Он отыскал постоялый двор, на котором жил два года назад. Цемах напомнил хозяину, кто он такой, и заказал комнату. Хозяин постоялого двора, реб Янкев-Ицхок, с большой спутанной бородой и с пучками волос, торчавшими из ушей, по старой привычке приподнял набожно ссутуленные плечи и спросил гостя, приехал ли он, чтобы снова открывать ешиву.
— Я больше не езжу основывать ешивы, — печально улыбнулся гость. — Я приехал, чтобы узнать о дочери реб Фалька Намета. Вы, наверное, помните, что мы были женихом и невестой. Она вышла замуж?

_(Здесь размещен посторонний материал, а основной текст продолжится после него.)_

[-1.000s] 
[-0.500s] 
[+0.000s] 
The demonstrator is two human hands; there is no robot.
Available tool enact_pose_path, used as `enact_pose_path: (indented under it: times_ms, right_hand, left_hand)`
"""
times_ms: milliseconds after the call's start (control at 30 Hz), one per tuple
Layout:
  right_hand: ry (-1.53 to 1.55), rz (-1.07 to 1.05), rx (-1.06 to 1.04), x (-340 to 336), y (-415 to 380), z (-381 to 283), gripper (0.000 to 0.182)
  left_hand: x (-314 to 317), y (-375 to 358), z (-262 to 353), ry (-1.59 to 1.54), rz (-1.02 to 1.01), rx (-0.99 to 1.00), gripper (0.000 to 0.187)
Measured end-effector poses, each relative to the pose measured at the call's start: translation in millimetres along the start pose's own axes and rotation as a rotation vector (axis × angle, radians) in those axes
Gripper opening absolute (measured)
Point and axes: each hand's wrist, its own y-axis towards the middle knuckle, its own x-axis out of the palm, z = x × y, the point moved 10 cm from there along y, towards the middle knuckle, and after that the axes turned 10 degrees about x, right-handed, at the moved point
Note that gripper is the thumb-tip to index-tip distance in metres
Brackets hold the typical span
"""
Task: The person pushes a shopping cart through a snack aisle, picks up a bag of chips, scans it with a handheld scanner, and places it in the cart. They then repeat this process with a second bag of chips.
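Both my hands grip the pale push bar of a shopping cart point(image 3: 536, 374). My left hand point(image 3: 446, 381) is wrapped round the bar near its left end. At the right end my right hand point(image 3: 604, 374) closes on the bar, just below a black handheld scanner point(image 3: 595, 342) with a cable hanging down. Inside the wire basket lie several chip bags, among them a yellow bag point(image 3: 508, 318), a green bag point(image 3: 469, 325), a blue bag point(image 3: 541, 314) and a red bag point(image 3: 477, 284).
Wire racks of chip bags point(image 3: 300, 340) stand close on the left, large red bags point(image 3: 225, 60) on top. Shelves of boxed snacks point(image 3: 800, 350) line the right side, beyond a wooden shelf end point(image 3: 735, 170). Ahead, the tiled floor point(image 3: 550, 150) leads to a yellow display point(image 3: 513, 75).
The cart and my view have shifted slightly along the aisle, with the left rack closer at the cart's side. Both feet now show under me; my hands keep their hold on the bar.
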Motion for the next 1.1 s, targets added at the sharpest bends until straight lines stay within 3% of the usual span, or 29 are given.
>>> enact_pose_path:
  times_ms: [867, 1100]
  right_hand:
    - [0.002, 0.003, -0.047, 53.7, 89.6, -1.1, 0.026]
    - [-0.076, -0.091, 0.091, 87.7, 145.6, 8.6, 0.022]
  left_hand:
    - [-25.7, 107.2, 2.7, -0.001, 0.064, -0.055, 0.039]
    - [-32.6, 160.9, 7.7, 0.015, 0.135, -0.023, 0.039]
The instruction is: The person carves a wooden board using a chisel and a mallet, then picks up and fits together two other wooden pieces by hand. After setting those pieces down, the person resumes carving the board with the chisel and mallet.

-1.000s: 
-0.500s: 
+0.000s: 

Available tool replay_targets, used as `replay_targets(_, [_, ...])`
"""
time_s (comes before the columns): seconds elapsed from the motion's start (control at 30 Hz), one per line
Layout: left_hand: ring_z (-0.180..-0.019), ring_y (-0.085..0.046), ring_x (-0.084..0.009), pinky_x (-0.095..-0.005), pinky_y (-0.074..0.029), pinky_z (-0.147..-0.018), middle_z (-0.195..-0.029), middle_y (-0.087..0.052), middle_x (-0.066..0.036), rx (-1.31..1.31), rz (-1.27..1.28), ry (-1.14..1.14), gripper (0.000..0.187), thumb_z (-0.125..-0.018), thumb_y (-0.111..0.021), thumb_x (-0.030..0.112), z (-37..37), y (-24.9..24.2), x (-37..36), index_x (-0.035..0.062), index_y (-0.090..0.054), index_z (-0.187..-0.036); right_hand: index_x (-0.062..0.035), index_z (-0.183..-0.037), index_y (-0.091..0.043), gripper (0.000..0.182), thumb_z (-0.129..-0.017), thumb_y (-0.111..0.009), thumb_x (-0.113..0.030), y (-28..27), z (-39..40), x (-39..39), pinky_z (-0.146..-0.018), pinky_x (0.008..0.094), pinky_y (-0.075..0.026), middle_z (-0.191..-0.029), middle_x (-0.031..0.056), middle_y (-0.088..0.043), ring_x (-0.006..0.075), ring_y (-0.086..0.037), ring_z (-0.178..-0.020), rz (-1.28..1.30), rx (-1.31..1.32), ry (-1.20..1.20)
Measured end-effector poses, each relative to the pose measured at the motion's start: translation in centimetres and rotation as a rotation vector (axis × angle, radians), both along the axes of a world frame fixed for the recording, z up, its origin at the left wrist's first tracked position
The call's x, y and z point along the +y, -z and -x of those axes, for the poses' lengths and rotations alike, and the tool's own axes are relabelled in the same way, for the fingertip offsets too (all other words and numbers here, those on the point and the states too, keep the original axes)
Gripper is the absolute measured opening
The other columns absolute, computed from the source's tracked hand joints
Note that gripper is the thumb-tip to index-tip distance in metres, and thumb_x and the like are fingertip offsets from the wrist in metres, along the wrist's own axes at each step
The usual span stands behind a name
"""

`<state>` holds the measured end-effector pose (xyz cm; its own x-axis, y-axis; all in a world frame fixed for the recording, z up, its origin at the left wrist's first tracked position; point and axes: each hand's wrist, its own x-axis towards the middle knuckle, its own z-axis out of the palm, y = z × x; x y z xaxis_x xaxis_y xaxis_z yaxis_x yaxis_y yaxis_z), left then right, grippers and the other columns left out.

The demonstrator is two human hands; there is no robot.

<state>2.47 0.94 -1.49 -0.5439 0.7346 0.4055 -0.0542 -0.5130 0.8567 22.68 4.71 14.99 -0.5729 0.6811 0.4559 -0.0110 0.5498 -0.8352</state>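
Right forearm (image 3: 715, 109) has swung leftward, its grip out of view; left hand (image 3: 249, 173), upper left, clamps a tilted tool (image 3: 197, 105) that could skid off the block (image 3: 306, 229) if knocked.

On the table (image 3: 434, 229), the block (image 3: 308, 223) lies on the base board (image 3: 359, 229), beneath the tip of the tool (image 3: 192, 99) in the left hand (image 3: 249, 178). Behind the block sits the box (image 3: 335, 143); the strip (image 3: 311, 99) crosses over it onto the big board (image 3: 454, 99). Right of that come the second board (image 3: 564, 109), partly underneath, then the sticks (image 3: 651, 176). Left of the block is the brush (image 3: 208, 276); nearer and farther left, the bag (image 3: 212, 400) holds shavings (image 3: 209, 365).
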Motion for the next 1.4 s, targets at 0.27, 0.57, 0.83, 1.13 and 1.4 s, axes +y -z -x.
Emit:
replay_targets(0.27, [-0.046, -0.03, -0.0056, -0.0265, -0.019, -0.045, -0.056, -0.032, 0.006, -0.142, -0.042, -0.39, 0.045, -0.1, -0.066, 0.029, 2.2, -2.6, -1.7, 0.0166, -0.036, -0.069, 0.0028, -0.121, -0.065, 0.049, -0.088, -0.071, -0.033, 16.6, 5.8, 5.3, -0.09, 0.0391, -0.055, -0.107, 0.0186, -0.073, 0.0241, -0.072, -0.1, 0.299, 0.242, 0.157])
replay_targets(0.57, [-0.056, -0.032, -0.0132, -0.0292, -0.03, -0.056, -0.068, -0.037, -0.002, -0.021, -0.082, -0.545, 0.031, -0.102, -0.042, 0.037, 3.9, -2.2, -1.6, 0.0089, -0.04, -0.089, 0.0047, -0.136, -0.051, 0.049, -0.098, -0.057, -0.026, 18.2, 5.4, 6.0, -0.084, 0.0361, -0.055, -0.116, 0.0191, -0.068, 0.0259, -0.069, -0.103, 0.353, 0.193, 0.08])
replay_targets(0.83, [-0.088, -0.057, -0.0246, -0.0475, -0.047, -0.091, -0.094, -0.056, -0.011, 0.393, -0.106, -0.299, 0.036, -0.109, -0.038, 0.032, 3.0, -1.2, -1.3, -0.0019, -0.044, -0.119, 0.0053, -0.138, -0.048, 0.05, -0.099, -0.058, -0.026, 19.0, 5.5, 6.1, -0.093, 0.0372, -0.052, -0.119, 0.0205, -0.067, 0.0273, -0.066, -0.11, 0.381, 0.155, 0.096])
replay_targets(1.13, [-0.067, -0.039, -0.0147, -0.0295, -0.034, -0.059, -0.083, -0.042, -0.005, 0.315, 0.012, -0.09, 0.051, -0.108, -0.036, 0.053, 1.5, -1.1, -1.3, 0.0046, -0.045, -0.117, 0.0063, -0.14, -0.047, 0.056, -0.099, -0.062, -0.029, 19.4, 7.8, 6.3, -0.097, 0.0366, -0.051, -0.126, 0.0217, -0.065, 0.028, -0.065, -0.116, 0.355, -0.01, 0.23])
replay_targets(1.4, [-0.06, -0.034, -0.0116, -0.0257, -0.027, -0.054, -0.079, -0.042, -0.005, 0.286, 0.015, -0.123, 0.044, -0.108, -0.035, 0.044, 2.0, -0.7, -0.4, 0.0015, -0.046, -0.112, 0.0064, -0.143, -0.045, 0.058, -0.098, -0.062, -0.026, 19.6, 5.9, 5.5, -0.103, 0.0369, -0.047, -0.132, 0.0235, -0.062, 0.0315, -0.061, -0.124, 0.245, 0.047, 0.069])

Когда хозяин постоялого двора открыл свой беззубый рот, его усы стали похожи на спутанные дикие растения у входа в пещеру. Он несколько раз кашлянул и вроде бы даже что-то прокашлял, как будто надеялся, что спросивший забудет, о чем спрашивал.

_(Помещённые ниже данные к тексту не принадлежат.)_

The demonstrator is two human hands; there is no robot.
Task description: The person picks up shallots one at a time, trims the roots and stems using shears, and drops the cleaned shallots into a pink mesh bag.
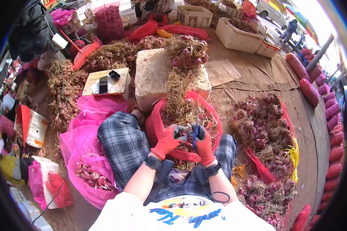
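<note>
Blue-handled scissors point(195, 135) sit clamped in the right hand point(204, 144), beside the curled left hand point(168, 141), whose hold is unclear, over red netting point(153, 124).

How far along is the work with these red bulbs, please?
Seemingly done: the loose bulbs without long stems in the pink mesh bag. In hand: the right hand holds blue-handled scissors over the red mesh bag; what the left hand has is unclear. Apparently left: the stringy bunch on the pale block and the large heap at right, so probably much remains.
</note>
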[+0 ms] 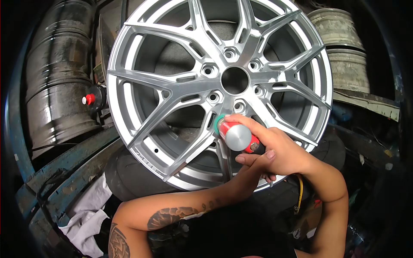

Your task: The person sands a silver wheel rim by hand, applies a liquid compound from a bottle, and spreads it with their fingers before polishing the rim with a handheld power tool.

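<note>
A silver multi-spoke car wheel rim [172,81] fills the middle of the view, its face tilted up toward me. My right hand [282,148] is wrapped round a small red and silver air sander [239,137], with its index finger stretched along the tool's head. The sander's green pad [218,124] rests against a lower spoke beside the lug holes. My left hand [254,170] is closed at the near end of the sander, overlapping my right hand. Part of its fingers is hidden under the right hand.
Stacked grimy steel wheels [60,64] stand on the left, and more wheels [344,69] sit at the right on a ledge [365,103]. A black tool with a red knob [89,99] is left of the rim. White cloth [88,215] and a yellow hose [300,193] lie lower down.
</note>
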`<state>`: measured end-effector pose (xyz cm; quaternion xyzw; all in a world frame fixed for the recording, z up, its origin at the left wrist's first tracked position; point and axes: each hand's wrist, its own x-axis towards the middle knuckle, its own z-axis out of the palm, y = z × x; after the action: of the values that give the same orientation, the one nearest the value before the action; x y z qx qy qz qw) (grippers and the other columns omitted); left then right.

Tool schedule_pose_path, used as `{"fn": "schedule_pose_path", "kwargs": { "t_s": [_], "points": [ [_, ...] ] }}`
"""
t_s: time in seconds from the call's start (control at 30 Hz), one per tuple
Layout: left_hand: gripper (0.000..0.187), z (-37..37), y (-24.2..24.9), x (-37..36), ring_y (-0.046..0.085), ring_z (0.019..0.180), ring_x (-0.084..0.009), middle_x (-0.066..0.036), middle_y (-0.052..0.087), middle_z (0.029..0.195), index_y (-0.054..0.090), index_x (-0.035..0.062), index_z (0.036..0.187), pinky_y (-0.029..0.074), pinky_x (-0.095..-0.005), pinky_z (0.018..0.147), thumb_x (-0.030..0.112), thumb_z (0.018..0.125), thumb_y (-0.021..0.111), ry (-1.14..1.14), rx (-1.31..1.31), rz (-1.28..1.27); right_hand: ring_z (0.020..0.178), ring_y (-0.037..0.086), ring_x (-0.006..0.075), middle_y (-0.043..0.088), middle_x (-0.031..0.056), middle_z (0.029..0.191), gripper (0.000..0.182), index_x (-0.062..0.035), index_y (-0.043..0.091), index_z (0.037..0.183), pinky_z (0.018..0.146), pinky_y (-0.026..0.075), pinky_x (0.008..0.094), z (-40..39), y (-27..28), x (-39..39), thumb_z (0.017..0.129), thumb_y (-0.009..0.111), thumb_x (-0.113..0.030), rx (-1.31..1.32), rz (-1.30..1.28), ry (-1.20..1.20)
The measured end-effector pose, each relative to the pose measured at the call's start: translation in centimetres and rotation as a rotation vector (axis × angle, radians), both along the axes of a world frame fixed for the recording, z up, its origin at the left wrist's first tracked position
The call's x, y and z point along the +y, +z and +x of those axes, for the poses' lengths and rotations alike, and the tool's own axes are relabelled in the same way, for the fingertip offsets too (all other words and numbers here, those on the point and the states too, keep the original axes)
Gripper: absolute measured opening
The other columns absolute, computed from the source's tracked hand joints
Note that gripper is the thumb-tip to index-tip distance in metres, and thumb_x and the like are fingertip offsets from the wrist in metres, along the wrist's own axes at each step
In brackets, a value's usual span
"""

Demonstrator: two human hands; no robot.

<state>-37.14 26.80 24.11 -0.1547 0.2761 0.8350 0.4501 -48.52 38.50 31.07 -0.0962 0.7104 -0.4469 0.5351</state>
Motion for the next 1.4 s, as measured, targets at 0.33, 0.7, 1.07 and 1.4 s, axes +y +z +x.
{"fn": "schedule_pose_path", "kwargs": {
  "t_s": [0.33,0.7,1.07,1.4],
  "points": [
    [0.052,-1.2,0.1,0.3,0.06,0.089,-0.0183,-0.009,0.061,0.096,0.059,-0.0015,0.113,0.051,-0.0352,0.086,0.048,0.11,0.044,0.024,-0.035,0.049,0.076,0.076,0.0355,0.076,0.0173,0.103,0.077,-0.0236,0.038,0.159,0.07,0.058,0.0408,0.5,0.0,0.2,0.092,0.076,-0.022,0.14,0.038,-0.041],
    [0.045,-4.0,1.3,-0.4,0.056,0.088,-0.0163,-0.007,0.059,0.098,0.059,0.0011,0.115,0.048,-0.0333,0.085,0.044,0.11,0.046,0.108,-0.149,-0.003,0.054,0.07,0.0245,0.072,0.0137,0.079,0.077,-0.0236,0.036,0.161,0.052,0.055,0.0364,0.2,-2.3,0.1,0.094,0.075,-0.021,0.291,-0.003,-0.157],
    [0.044,-0.3,0.2,0.8,0.059,0.087,-0.0157,-0.008,0.062,0.095,0.062,0.0019,0.108,0.049,-0.0336,0.082,0.044,0.11,0.047,0.179,-0.139,0.111,0.068,0.076,0.0263,0.076,0.015,0.101,0.078,-0.0246,0.039,0.159,0.063,0.059,0.0381,0.5,-1.9,0.1,0.092,0.078,-0.023,0.316,-0.035,0.042],
    [0.05,-2.7,0.4,-0.1,0.061,0.087,-0.0172,-0.009,0.063,0.097,0.062,0.0008,0.108,0.051,-0.0333,0.082,0.05,0.108,0.05,0.121,-0.083,-0.003,0.063,0.071,0.0216,0.076,0.0129,0.094,0.078,-0.0241,0.039,0.16,0.065,0.055,0.0344,0.4,-1.8,-0.2,0.093,0.078,-0.02,0.329,0.028,-0.102]
  ]
}}
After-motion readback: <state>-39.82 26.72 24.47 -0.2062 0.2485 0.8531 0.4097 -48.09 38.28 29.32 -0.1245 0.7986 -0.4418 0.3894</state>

— Она вышла замуж или все еще сидит в девках? Вы ведь знаете, — потребовал Цемах и ощутил какое-то стеснение в груди.
— Я знаю? — Реб Янкев-Ицхок придурковато заморгал глазами. — Как мы тут слышали, вы тогда женились в Ломже. Я так понимаю, что вы то ли разведенный, то ли вдовец, чего никому не пожелаешь, и хотите вернуться к прежней партии?
— Я не вдовец и не разведенный, — ответил Цемах, ощутив укол в сердце. Он ведь в действительности разведен, причем гораздо больше, чем разведенный с женщиной: целый город прогнал его. — Я удачно женился, но дела у меня пошли плохо, и я усмотрел в этом наказание за то, что опозорил свою первую невесту. Я приехал помириться с ней и готов выплатить вено ее отцу, но, прежде всего, я должен узнать, замужем ли она.

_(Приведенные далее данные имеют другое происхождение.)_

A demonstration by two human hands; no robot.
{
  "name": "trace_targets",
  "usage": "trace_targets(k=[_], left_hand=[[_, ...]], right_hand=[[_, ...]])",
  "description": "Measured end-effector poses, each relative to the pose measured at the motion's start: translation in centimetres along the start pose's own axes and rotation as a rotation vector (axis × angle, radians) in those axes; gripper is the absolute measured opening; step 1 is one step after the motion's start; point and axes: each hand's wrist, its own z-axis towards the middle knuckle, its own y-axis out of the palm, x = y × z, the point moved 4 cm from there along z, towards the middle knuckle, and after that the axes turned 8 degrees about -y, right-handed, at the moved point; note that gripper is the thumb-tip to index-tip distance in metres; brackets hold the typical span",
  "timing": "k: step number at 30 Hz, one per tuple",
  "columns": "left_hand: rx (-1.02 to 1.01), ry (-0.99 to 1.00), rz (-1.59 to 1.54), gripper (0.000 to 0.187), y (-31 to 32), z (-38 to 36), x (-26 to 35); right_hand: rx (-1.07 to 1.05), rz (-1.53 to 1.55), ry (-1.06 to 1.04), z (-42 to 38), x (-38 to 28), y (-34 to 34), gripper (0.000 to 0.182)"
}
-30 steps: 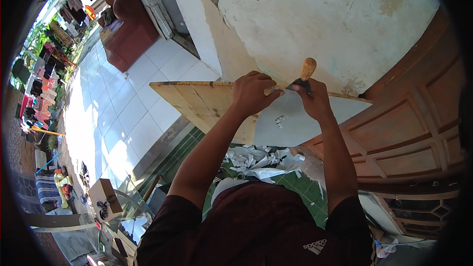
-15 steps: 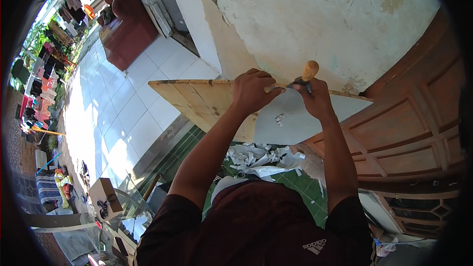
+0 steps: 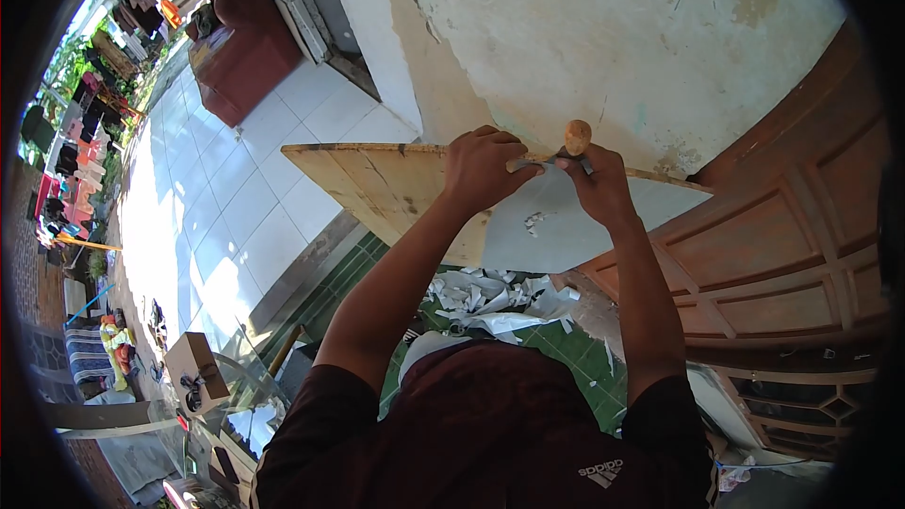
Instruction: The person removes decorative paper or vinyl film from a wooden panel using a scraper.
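Note:
A wooden board (image 3: 377, 188), partly covered by a pale grey-white sheet (image 3: 556, 236), stands in front of me against the wall side. My left hand (image 3: 484, 170) is at the board's upper edge, its fingers bent over the edge, thumb and fingers closed near a small light strip. Close to its right, my right hand (image 3: 603, 190) grips a tool with a rounded wooden handle (image 3: 577, 137) and a dark metal blade. The blade lies by the edge, between the two hands. A small torn patch (image 3: 534, 223) shows on the sheet below.
Torn white scraps (image 3: 500, 300) lie on the green tiled floor (image 3: 584, 358) below the board. A carved wooden door (image 3: 754, 254) stands at the right. Behind are a peeling wall (image 3: 603, 38) and a red sofa (image 3: 247, 47). A cardboard box (image 3: 196, 368) is at the lower left.
The tool's handle has tilted and shifted slightly left, and my right hand has turned a little with it. My left hand stays at the board's edge.

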Motion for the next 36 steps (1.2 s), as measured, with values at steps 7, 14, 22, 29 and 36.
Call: trace_targets(k=[7, 14, 22, 29, 36], left_hand=[[-0.182, 0.051, -0.080, 0.041, -0.8, 0.3, -0.6], [-0.329, -0.067, -0.277, 0.040, -1.7, 1.6, -3.1], [-0.281, -0.065, 0.055, 0.036, -2.4, 0.1, -3.9], [-0.239, -0.043, 0.019, 0.033, -2.3, -0.1, -3.7], [-0.274, -0.063, 0.028, 0.031, -2.4, 0.3, -3.2]], right_hand=[[0.027, 0.008, 0.015, 0.3, -0.5, 0.3, 0.021], [0.020, 0.021, 0.012, -0.2, 0.0, -0.1, 0.021], [0.055, 0.020, -0.038, -0.5, -0.2, 0.0, 0.022], [0.049, 0.023, -0.020, -0.6, -0.3, 0.3, 0.022], [0.044, -0.005, -0.158, -0.7, -0.4, 0.5, 0.012]])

Хозяин еще больше заморгал глазами и промычал, что не знает, что делается у Фалька Намета. Ему вообще кажется странным, что спустя такое долгое время бывший жених вспомнил, что должен попросить прощения у своей бывшей невесты.
— Она явилась вам во сне? — хозяин постоялого двора вдруг пришел в восторг и принялся шлепать губами: ай-ай-ай! Он еще помнит, какой великий проповедник его гость. Если он произнесет проповедь, в синагоге люди будут стоять голова к голове. Но о Намете и его дочери пусть он лучше не спрашивает, потому что это покажется всем очень странным. И хозяин поспешно вышел из комнаты, очень занятый своими делами.
В таком маленьком местечке хозяин постоялого двора не знает, вышла ли дочь Фалька Намета замуж? Тут произошло что-то, о чем этот еврей не хочет рассказывать. Цемаху пришлось усесться на стул, потолок и стены кружились у него перед глазами. Он должен зайти в какой-нибудь дом, где его не знают, и спросить про лавочницу, продающую благовония, Двойреле Намет. Тогда он услышит правду. Но Цемах почувствовал, что не сможет сейчас притворяться и ждать хотя бы еще одну лишнюю секунду. Он должен сейчас же узнать все. Тогда он зайдет и к отцу Двойреле, как бы трудно это ему ни было. И он быстрыми шагами вышел с постоялого двора, чтобы не успеть раскаяться в своем решении. Цемах хорошо помнил неуютную тишину в комнатах Намета, но не то, как его дом выглядел снаружи. Он покрутился у нескольких домов и не смог понять, где же нужный ему. С крылечек и из лавок на него смотрели обыватели. Они явно уже прослышали, кто он такой и кого ищет. Маленькая девочка в большом мамином платке и в больших незашнурованных ботинках остановилась между двумя лужами и с любопытством смотрела на чужака. Цемах спросил ее, где живет Фальк Намет.